Problem requirements:
The reply should contain every entry below exactly as written, with no images.

━━━━━━

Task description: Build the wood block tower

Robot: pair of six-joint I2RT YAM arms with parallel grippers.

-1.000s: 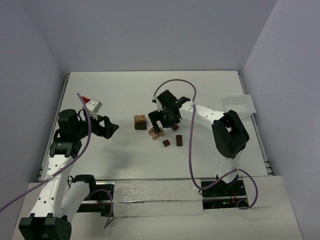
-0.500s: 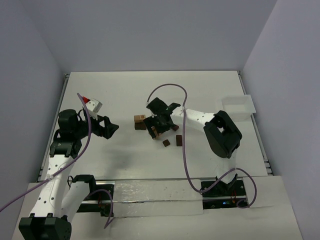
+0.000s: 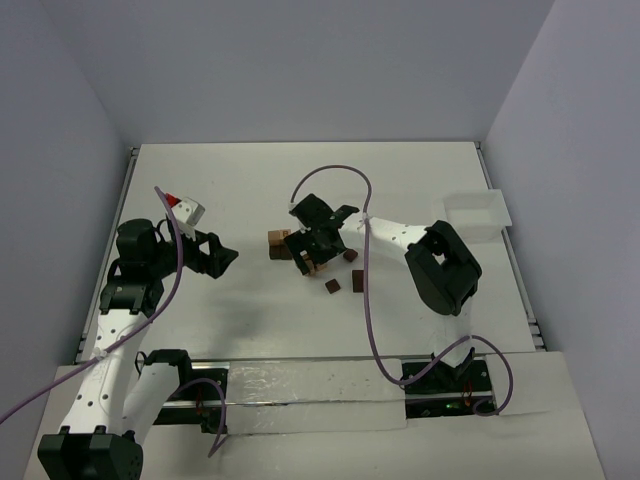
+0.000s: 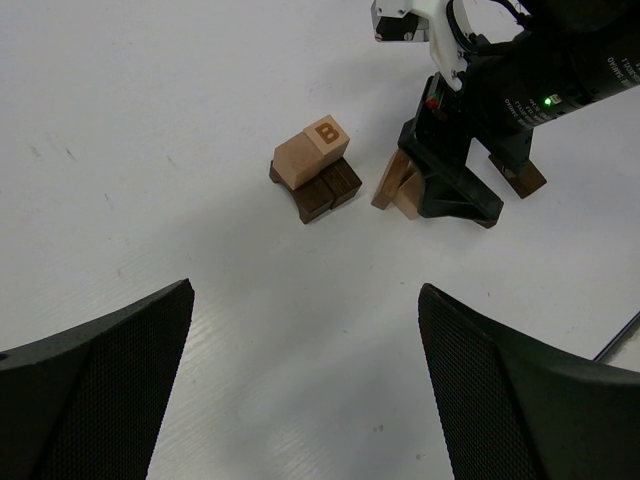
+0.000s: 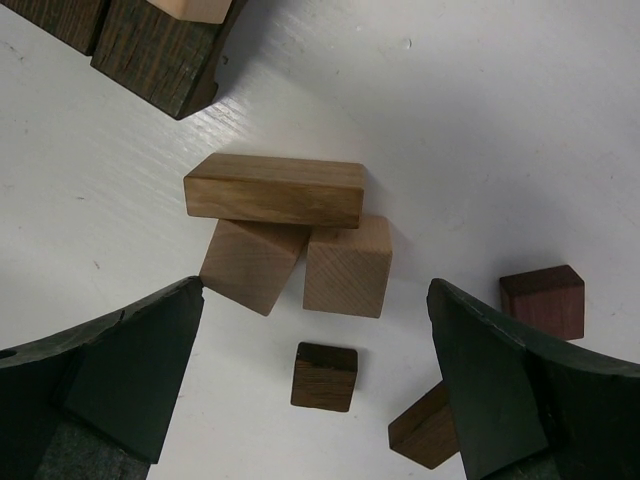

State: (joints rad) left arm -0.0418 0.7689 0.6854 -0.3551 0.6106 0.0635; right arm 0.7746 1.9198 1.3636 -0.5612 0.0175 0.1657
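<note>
Change: within the last second the right hand (image 5: pixel 312 296) has swung left from the middle of the top view. It now straddles the loose tan pile just right of the wood block tower (image 3: pixel 280 243).
Right hand: fingers spread wide, grasping nothing, one on each side of the pile and clear of it in its wrist view.
Left hand (image 3: pixel 215 255): unmoved at the left of the top view, spread wide, empty, facing the blocks.
Tower: at the centre of the top view, dark brown blocks on the table with a tan lettered cube on top.
Loose tan pile: a tan plank (image 5: pixel 275 190) touches two tan cubes (image 5: pixel 347 265), one of them tilted. Whether it rests on them is unclear.
Other pieces: a dark square block (image 5: pixel 325 375) and a reddish-brown block (image 5: pixel 543 300) lie at the lower right of the right wrist view.
Meaning: probably lining up to pick a tan piece, and the tower looks barely begun.
Table (image 3: pixel 220 180): white, matte, faintly scuffed.
Room: pale grey-lavender walls on three sides, with a white tray (image 3: pixel 475 210) at the right edge.
</note>
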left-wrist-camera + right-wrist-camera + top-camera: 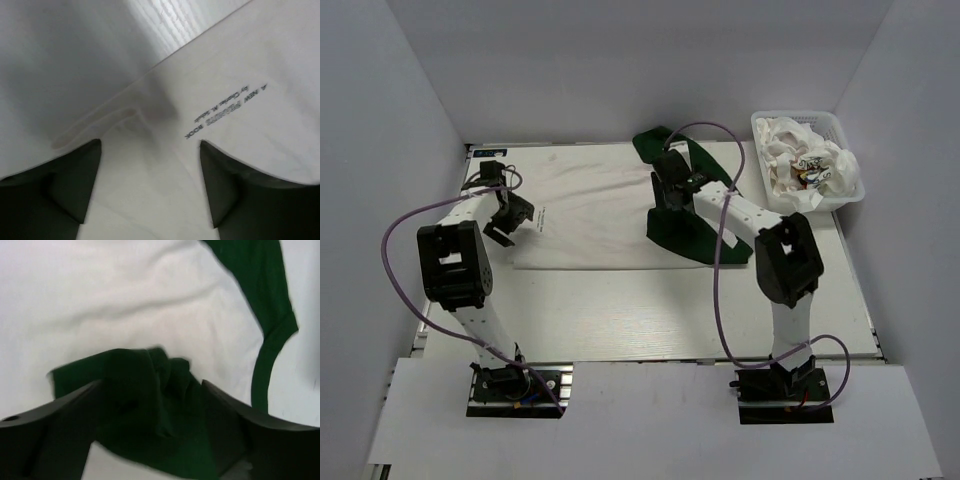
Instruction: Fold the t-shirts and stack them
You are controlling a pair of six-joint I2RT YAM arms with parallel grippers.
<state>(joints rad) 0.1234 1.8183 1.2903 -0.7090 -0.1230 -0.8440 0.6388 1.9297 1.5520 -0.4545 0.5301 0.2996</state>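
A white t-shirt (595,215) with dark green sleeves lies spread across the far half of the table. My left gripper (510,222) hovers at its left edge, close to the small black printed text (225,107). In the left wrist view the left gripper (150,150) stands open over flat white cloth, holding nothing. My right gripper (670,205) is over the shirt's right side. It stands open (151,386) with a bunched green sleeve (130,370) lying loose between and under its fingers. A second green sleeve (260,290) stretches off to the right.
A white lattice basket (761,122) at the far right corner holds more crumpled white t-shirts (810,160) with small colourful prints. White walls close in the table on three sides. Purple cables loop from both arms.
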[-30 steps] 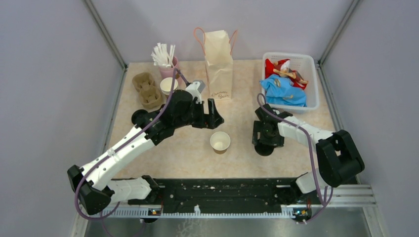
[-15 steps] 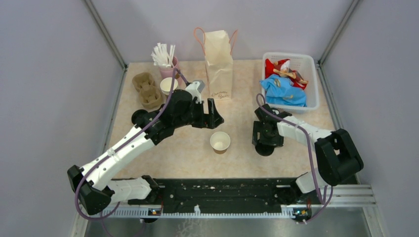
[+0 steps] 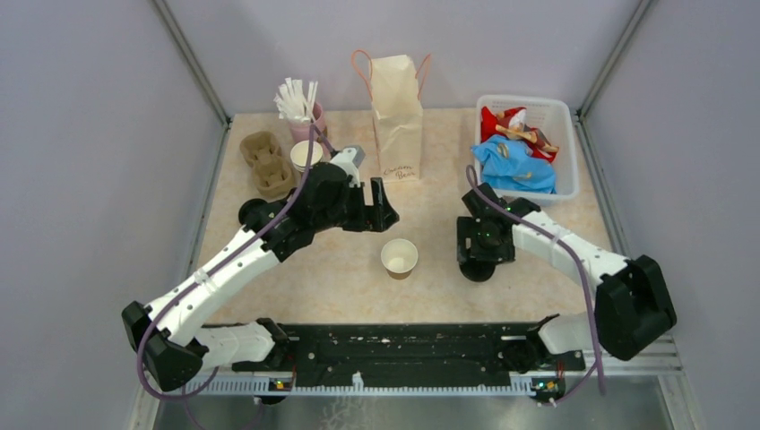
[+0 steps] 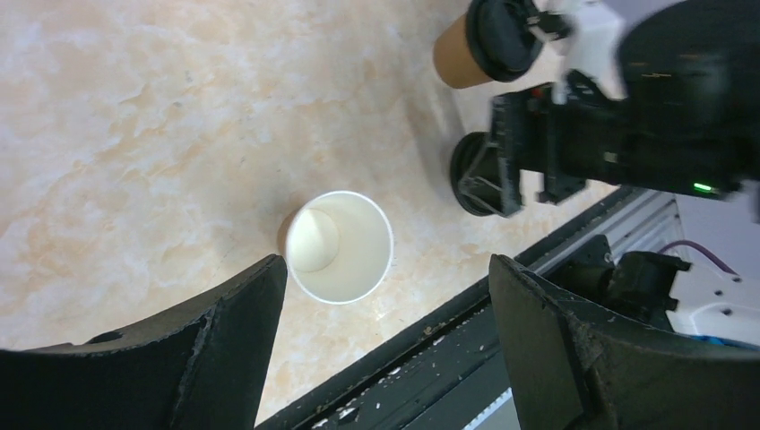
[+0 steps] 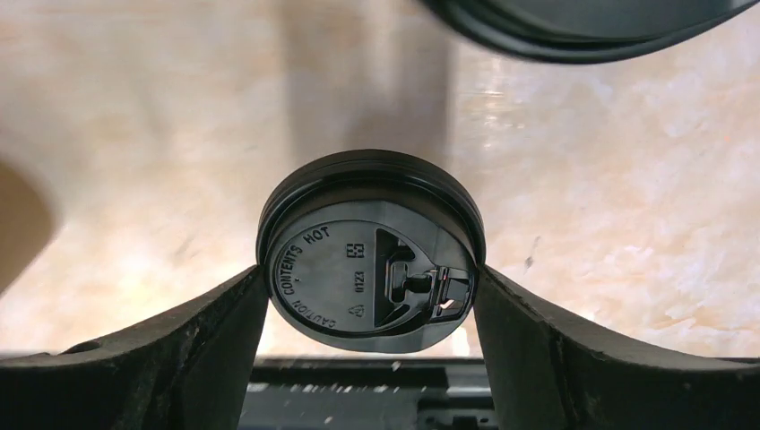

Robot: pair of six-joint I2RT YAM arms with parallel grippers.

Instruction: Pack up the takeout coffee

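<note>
Spread wide, the left gripper hangs empty above the table, just far-left of the open cup. The right gripper pinches a black lid, with both fingers pressed against its rim. Since a second ago the right arm's elbow has swung right and nearer, and the left gripper has edged slightly far and left. The open cup has not shifted. A lidded cup, brown with a black top, sits just far of the held lid, hidden under the right wrist in the top view; its lid seems to face up, though I cannot tell how upright it stands. The open cup stands upright at the near centre, long axis vertical, mouth up, showing only its white inside. The held lid lies flat, lettered face up, low over the table to the right of that cup. At the far centre a paper bag stands upright. A white bin at the far right holds red and blue packets. At the far left are a cardboard carrier and a pink cup holding white straws.
</note>
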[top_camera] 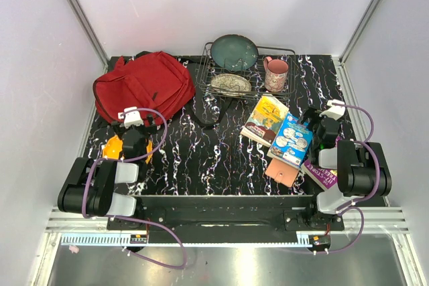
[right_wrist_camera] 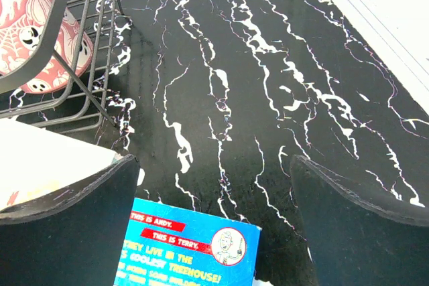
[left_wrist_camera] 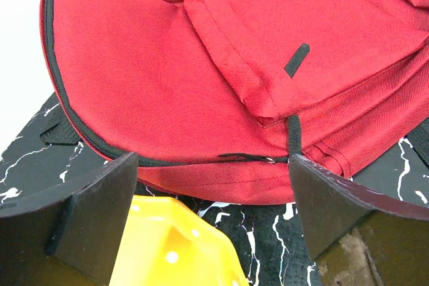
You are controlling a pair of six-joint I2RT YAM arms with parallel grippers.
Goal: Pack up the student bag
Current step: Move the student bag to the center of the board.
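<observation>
**Red student bag [top_camera: 142,88] lies at ten o'clock on the marbled desk [top_camera: 214,159].**
Both arms' jaws are spread wide, released and empty. The left jaws hover just short of the bag's black zipper edge, above a yellow object [left_wrist_camera: 174,252]. The right jaws hang at three o'clock over a blue book [right_wrist_camera: 191,252], with a wire rack [top_camera: 248,72] at twelve and a pink mug [top_camera: 275,75] at one.

One bag [top_camera: 141,88], two plates [top_camera: 234,51] [top_camera: 230,84], one mug [top_camera: 275,74]

student bag [left_wrist_camera: 201,65] cropped by the left wrist view — purple book [top_camera: 322,177] half hidden
</observation>
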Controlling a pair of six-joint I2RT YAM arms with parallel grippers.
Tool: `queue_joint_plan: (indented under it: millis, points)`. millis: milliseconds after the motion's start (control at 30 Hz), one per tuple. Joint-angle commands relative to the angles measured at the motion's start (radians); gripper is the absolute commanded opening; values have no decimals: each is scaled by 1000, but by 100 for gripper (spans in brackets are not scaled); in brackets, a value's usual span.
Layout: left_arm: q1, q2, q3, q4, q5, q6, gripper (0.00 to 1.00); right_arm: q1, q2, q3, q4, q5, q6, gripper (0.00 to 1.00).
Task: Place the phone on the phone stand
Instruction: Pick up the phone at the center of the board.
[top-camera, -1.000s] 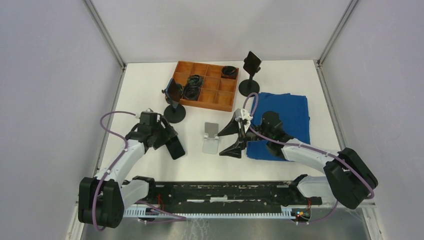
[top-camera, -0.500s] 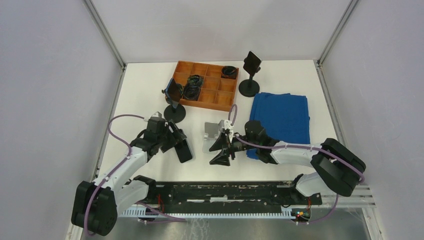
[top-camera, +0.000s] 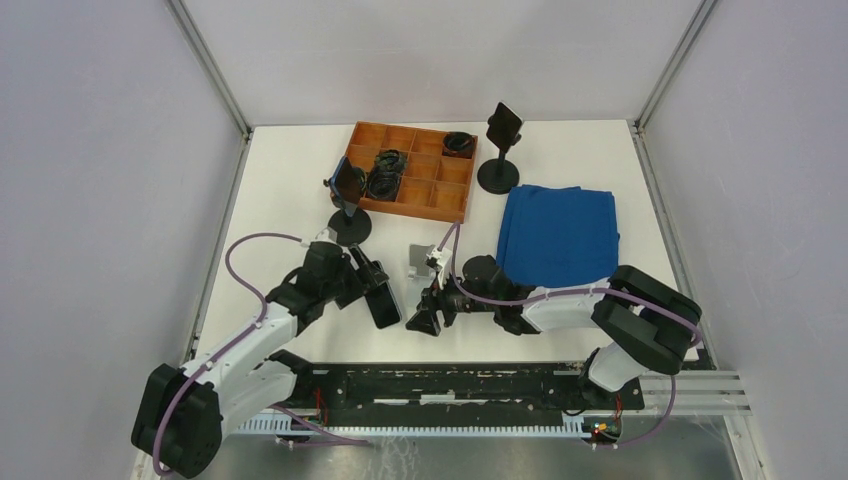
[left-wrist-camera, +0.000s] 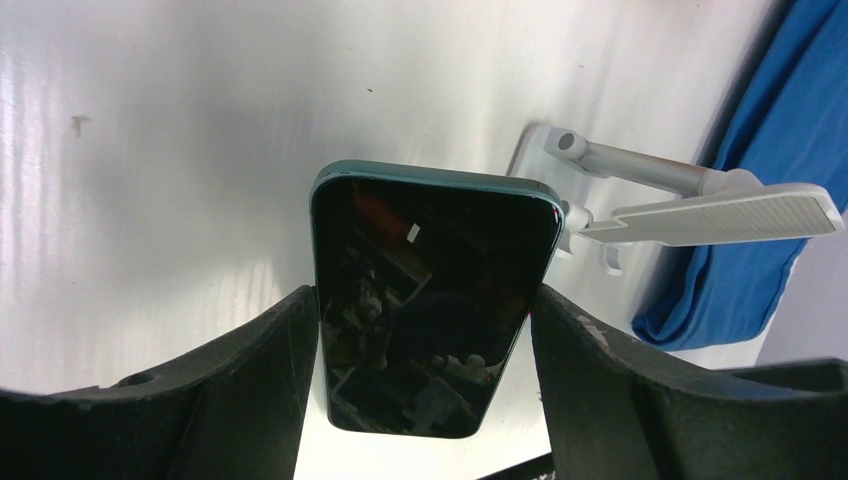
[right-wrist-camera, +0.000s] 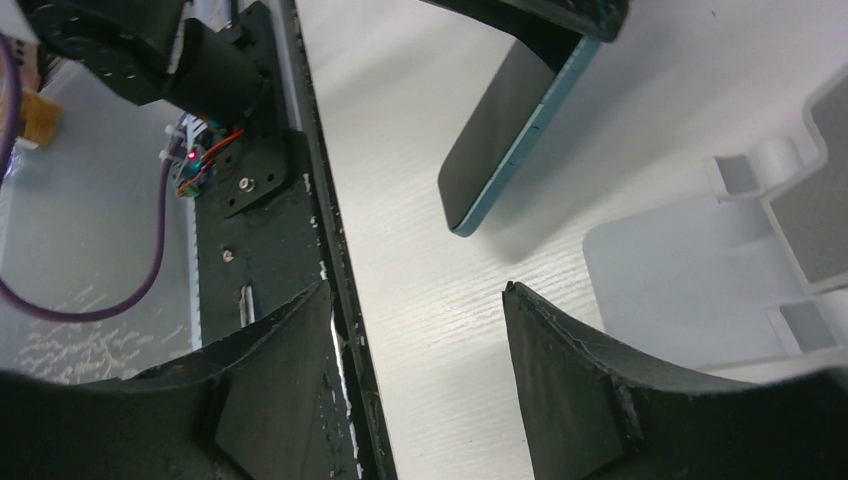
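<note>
Left gripper (left-wrist-camera: 425, 335): clamped on the phone (left-wrist-camera: 435, 300), one black finger (left-wrist-camera: 250, 370) against each long edge
Phone: dark screen, teal rim, held tilted above the white table (top-camera: 290, 190); the right wrist view does not show whether its lower end touches the surface
Phone against stand: apart from the phone stand (top-camera: 422, 262), at about 7 o'clock of it in the top view, near but not touching
Phone stand: white, on the table, nothing resting on it
Right gripper (top-camera: 428, 312): jaws apart, only bare tabletop between them, low at 6 o'clock of the stand, the stand's base just beside one finger
Blue cloth (top-camera: 557, 238): flat on the table at 3 o'clock of the stand
Orange tray (top-camera: 412, 170): at 12 o'clock of the stand, dark items in some compartments
</note>
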Motion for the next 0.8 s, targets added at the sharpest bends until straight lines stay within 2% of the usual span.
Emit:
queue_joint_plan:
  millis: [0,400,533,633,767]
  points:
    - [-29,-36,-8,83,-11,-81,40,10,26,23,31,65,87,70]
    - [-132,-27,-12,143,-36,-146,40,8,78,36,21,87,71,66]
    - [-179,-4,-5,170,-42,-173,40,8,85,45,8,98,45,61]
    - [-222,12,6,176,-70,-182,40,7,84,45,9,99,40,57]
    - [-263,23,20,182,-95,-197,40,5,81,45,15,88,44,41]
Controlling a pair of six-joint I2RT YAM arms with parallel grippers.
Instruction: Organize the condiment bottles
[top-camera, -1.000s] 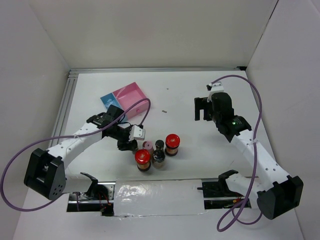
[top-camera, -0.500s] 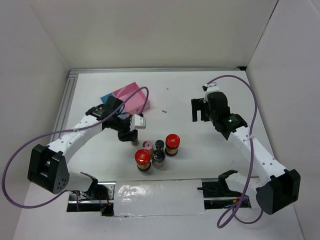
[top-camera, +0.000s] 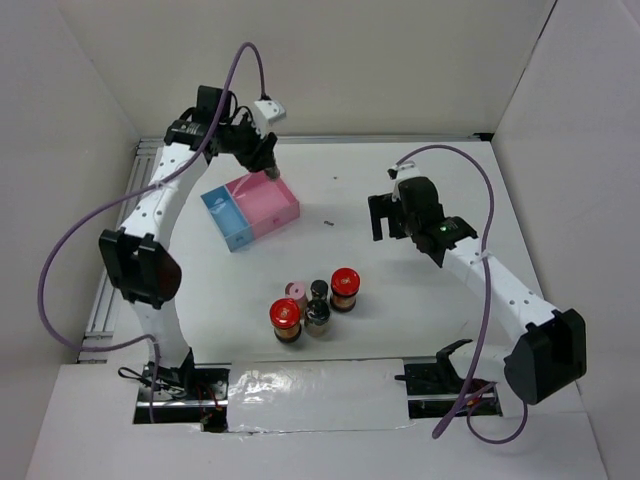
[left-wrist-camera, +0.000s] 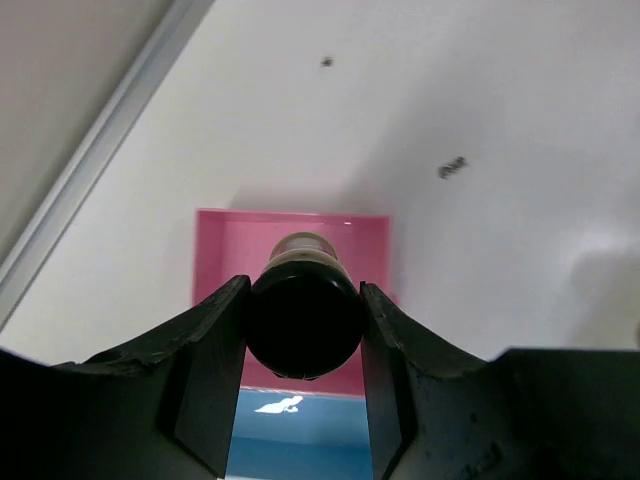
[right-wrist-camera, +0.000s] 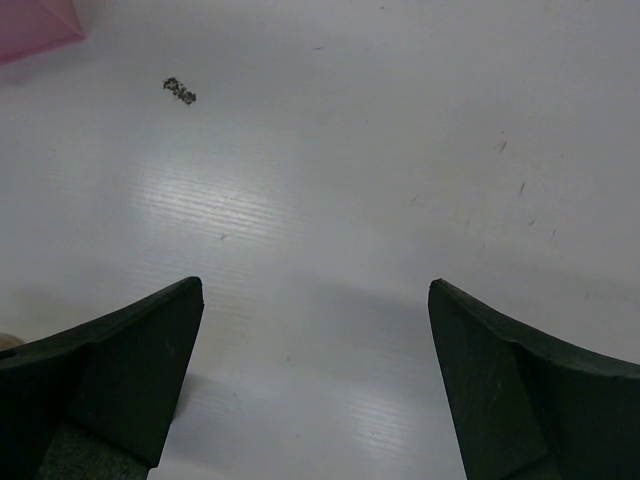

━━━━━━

Written answer:
Task description: Build the wood block tower

Robot: pair of six-joint I2RT YAM arms with parallel grippers.

-1.000s: 
-0.500s: 
+0.000s: 
+0.000s: 
+0.000s: 

State: (joints rad) left arm -0.0418 0.7689 0.6854 -0.3551 0.6106 0.0635; right arm 0.7746 1.9198 1.3636 -0.5612 0.0175 0.1657
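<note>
Change: within the last second the right hand (image 5: pixel 312 296) has swung left from the middle of the top view. It now straddles the loose tan pile just right of the wood block tower (image 3: pixel 280 243).
Right hand: fingers spread wide, grasping nothing, one on each side of the pile and clear of it in its wrist view.
Left hand (image 3: pixel 215 255): unmoved at the left of the top view, spread wide, empty, facing the blocks.
Tower: at the centre of the top view, dark brown blocks on the table with a tan lettered cube on top.
Loose tan pile: a tan plank (image 5: pixel 275 190) touches two tan cubes (image 5: pixel 347 265), one of them tilted. Whether it rests on them is unclear.
Other pieces: a dark square block (image 5: pixel 325 375) and a reddish-brown block (image 5: pixel 543 300) lie at the lower right of the right wrist view.
Meaning: probably lining up to pick a tan piece, and the tower looks barely begun.
Table (image 3: pixel 220 180): white, matte, faintly scuffed.
Room: pale grey-lavender walls on three sides, with a white tray (image 3: pixel 475 210) at the right edge.
</note>
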left-wrist-camera + right-wrist-camera + top-camera: 
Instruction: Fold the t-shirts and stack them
You are controlling a pair of six-joint I2RT YAM arms with parallel grippers.
<state>(joints rad) 0.1234 1.8183 1.2903 -0.7090 -0.1230 -0.8440 0.6388 1.9297 1.5520 -0.4545 0.5301 0.2996</state>
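A white t-shirt (595,215) with dark green sleeves lies spread across the far half of the table. My left gripper (510,222) hovers at its left edge, close to the small black printed text (225,107). In the left wrist view the left gripper (150,150) stands open over flat white cloth, holding nothing. My right gripper (670,205) is over the shirt's right side. It stands open (151,386) with a bunched green sleeve (130,370) lying loose between and under its fingers. A second green sleeve (260,290) stretches off to the right.
A white lattice basket (761,122) at the far right corner holds more crumpled white t-shirts (810,160) with small colourful prints. White walls close in the table on three sides. Purple cables loop from both arms.
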[-30 steps] 
[-15 steps] 
[+0 steps] 
[+0 steps] 
[+0 steps] 

Robot: pair of six-joint I2RT YAM arms with parallel grippers.

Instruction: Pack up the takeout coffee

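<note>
Spread wide, the left gripper hangs empty above the table, just far-left of the open cup. The right gripper pinches a black lid, with both fingers pressed against its rim. Since a second ago the right arm's elbow has swung right and nearer, and the left gripper has edged slightly far and left. The open cup has not shifted. A lidded cup, brown with a black top, sits just far of the held lid, hidden under the right wrist in the top view; its lid seems to face up, though I cannot tell how upright it stands. The open cup stands upright at the near centre, long axis vertical, mouth up, showing only its white inside. The held lid lies flat, lettered face up, low over the table to the right of that cup. At the far centre a paper bag stands upright. A white bin at the far right holds red and blue packets. At the far left are a cardboard carrier and a pink cup holding white straws.
</note>
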[top_camera] 
[right_wrist_camera] 
[left_wrist_camera] 
You are controlling a pair of six-joint I2RT YAM arms with parallel grippers.
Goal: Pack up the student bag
Current step: Move the student bag to the center of the board.
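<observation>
**Red student bag [top_camera: 142,88] lies at ten o'clock on the marbled desk [top_camera: 214,159].**
Both arms' jaws are spread wide, released and empty. The left jaws hover just short of the bag's black zipper edge, above a yellow object [left_wrist_camera: 174,252]. The right jaws hang at three o'clock over a blue book [right_wrist_camera: 191,252], with a wire rack [top_camera: 248,72] at twelve and a pink mug [top_camera: 275,75] at one.

One bag [top_camera: 141,88], two plates [top_camera: 234,51] [top_camera: 230,84], one mug [top_camera: 275,74]

student bag [left_wrist_camera: 201,65] cropped by the left wrist view — purple book [top_camera: 322,177] half hidden
</observation>
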Controlling a pair of six-joint I2RT YAM arms with parallel grippers.
Tool: `queue_joint_plan: (indented under it: millis, points)`. millis: milliseconds after the motion's start (control at 30 Hz), one per tuple. Joint-angle commands relative to the angles measured at the motion's start (radians); gripper is the absolute commanded opening; values have no decimals: each is scaled by 1000, but by 100 for gripper (spans in brackets are not scaled); in brackets, a value's usual span.
Layout: left_arm: q1, q2, q3, q4, q5, q6, gripper (0.00 to 1.00); right_arm: q1, q2, q3, q4, q5, q6, gripper (0.00 to 1.00).
Task: Place the phone on the phone stand
Instruction: Pick up the phone at the center of the board.
[top-camera, -1.000s] 
[top-camera, -0.500s] 
[top-camera, +0.000s] 
[left-wrist-camera, +0.000s] 
[right-wrist-camera, +0.000s] 
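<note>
Left gripper (left-wrist-camera: 425, 335): clamped on the phone (left-wrist-camera: 435, 300), one black finger (left-wrist-camera: 250, 370) against each long edge
Phone: dark screen, teal rim, held tilted above the white table (top-camera: 290, 190); the right wrist view does not show whether its lower end touches the surface
Phone against stand: apart from the phone stand (top-camera: 422, 262), at about 7 o'clock of it in the top view, near but not touching
Phone stand: white, on the table, nothing resting on it
Right gripper (top-camera: 428, 312): jaws apart, only bare tabletop between them, low at 6 o'clock of the stand, the stand's base just beside one finger
Blue cloth (top-camera: 557, 238): flat on the table at 3 o'clock of the stand
Orange tray (top-camera: 412, 170): at 12 o'clock of the stand, dark items in some compartments
</note>
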Motion for the next 0.8 s, targets added at the sharpest bends until straight lines stay within 2% of the usual span.
Emit:
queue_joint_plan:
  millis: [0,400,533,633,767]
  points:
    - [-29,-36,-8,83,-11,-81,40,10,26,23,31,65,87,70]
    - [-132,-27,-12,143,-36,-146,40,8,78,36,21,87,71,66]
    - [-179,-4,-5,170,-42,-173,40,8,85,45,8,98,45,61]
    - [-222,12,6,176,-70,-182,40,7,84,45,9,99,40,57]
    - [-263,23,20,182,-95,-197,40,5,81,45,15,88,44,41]
Controlling a pair of six-joint I2RT YAM arms with parallel grippers.
Instruction: Organize the condiment bottles
[top-camera, -1.000s] 
[top-camera, -0.500s] 
[top-camera, +0.000s] 
[left-wrist-camera, +0.000s] 
[right-wrist-camera, +0.000s] 

This completes the output for the exercise.